EDITORIAL

LA CAMISETA DE IRMA



*Posverdades fakeministas
*Corrupción partidocrática
*Del huachicol al feminicidio
*Autoridad calderonista y elbista



VLADIMIR ROTHSCHUH


 Cerró la semana Irma Eréndira Sandoval en los discursos del presidente López Obrador sobre la hipocresía de la derecha ‘fakeminista’ y las simuladas eminencias dedicadas a lucrar con la salud de los mexicanos. Mientras varios Secretarios del Gabinete se escondieron estos días con las embestidas de los neoliberales y hasta las apoyaron, la Secretaria de la Función Pública demostró tener un sólo compromiso moral e ideológico con el proyecto del presidente López Obrador para transformar a México. Acompañó Irma Eréndira Sandoval en los hechos y en el discurso al presidente López Obrador sobre la utilización del dolor de las mujeres víctimas del modelo neoliberal y revictimizadas por quienes las malversan de pretexto politiquero; igual asistió la titular de la SFP la limpieza de Jorge Alcocer en los hospitales de tercer nivel dedicados a dinamitar el proyecto social nórdico en el Insabi.
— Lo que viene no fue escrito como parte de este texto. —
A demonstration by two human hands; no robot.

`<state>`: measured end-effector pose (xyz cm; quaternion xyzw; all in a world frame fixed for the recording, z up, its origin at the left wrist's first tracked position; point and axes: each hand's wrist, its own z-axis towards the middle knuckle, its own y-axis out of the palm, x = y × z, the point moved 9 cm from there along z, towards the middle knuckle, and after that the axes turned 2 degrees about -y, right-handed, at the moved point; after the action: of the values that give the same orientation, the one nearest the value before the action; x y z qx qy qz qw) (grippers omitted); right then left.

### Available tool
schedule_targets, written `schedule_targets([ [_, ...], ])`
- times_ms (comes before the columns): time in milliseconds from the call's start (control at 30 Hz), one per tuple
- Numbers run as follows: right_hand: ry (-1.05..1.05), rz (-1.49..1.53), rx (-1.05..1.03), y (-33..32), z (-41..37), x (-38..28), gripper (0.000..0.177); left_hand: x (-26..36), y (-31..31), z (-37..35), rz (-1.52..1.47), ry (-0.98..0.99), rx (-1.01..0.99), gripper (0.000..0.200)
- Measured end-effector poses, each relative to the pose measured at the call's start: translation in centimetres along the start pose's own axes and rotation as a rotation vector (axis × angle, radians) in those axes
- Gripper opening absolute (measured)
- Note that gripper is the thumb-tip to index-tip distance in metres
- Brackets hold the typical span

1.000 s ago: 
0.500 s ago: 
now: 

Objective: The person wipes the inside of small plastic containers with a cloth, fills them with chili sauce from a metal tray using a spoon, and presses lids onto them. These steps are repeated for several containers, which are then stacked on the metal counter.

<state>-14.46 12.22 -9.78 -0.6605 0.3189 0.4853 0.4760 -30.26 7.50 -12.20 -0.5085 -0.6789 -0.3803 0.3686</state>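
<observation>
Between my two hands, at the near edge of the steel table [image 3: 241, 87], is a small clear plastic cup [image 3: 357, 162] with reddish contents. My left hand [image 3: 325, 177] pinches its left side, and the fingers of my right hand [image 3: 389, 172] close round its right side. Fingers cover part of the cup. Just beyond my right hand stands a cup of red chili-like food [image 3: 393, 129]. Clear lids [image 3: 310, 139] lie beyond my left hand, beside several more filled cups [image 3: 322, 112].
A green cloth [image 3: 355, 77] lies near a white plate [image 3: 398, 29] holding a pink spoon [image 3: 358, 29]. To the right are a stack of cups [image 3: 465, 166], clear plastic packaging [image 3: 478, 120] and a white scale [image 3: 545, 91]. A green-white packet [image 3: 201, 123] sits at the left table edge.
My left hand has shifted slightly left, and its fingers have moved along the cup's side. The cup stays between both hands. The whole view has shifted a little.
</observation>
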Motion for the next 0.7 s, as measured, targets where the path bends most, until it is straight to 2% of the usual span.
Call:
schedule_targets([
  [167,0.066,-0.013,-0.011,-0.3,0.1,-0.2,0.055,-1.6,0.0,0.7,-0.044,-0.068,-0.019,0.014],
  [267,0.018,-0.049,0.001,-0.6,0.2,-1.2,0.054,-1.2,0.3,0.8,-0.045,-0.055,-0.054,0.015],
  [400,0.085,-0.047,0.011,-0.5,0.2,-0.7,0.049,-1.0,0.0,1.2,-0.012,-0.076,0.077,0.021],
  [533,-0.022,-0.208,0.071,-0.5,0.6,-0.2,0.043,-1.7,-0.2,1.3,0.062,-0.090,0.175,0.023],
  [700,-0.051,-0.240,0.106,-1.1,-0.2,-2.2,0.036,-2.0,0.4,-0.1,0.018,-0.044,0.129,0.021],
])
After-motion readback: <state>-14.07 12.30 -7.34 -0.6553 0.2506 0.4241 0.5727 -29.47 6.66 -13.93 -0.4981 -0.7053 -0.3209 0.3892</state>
De ninguna manera se dobló Sandoval Ballesteros aceptando formar parte de un gobierno feminicida para decir ‘llegamos tarde’, dando pie a los adversarios del presidente López Obrador en su oportunismo 'fakeminista'. A todos los que han protestado el Presidente  de México ha respetado sus libertades de disentimiento: a los papás de los niños con cáncer, a las abuelas de las estancias infantiles, a los niños y mujeres en el huachicol,  jamás los condenó la 4T porque comprendió que detrás estaban los autores intelectuales de esa mano negra que los movía. Siendo para el Insabi lo más reciente de las ‘eminencias delictivas’, sancionadas por la SFP pues dirigían los hospitales de especialidades con propósitos perversos al interés de la salud de los mexicanos. A los Secretarios del Gabinete que tienen una conducta privada y otra pública, Irma Eréndira Sandoval les demostró que ella solamente tiene una ética y una camiseta para sus horas de funcionaria pública y para su vida privada, como es la conducta ejemplificada del presidente López Obrador que no es Jefe de Estado de las seis de la mañana a las nueve de la noche. Contra esa enfermedad burocrática de la asepsia ideológica, alertó Trotsky la decadencia de la transformación de octubre, misma a la que se enfrenta la 4T con funcionarios de ocho horas y ‘ciudadanos libres de conciencia’ por las restantes 16, según demuestra Irma Eréndira Sandoval confrontando las posverdades conservadoras del ‘fakeminismo’.

 

El financiamiento a los partidos políticos con dinero de los contribuyentes al SAT, sostiene la crisis de la democracia mexicana que inauguró el salinismo cuando creó el IFE y aletargó la transición financiando una partidocracia y la corrupción de las élites de poder y familiares. Hoy mismo, Elba Esther y Margarita Zavala representan ese dislocamiento al regresar de sus errores políticos y sindicales con dos nuevos partidos en el INE alimentados con los recursos de los mexicanos. El pluripartidismo alguna vez tuvo sentido en el régimen de Partido de Estado, pero desde el dos mil ese origen debió modificarse cerrando el paso a la parasitosis partidocrática, siendo ahora urgente su actualización no sólo con los salarios máximos de sus Consejeros sino también de su temporalidad que ha dado al traste con el legado maderista de no corromper el servicio en la reelección de su Secretario General o los más de seis años de los miembros del Consejo. La falta de candados contra la resurrección del calderonismo y del elbismo, son dos perlas en la agenda del Legislativo cuyo sucedáneo son las cientos de ONG´S que especularon con los recursos de bienestar social y limitadas a partir del 2019. El modelo del INE no es para favorecer la democratización de México sino para alentar su parálisis posdemocrática a través de porcentajes de votos, padrón de militantes, renovación de dirigencias, asambleas y afiliados. En los papeles todos cumplen ante el INE, en la realidad política ese formalismo se derrumba como lo expresan las legitimidades de Felipe Calderón y Elba Esther Gordillo.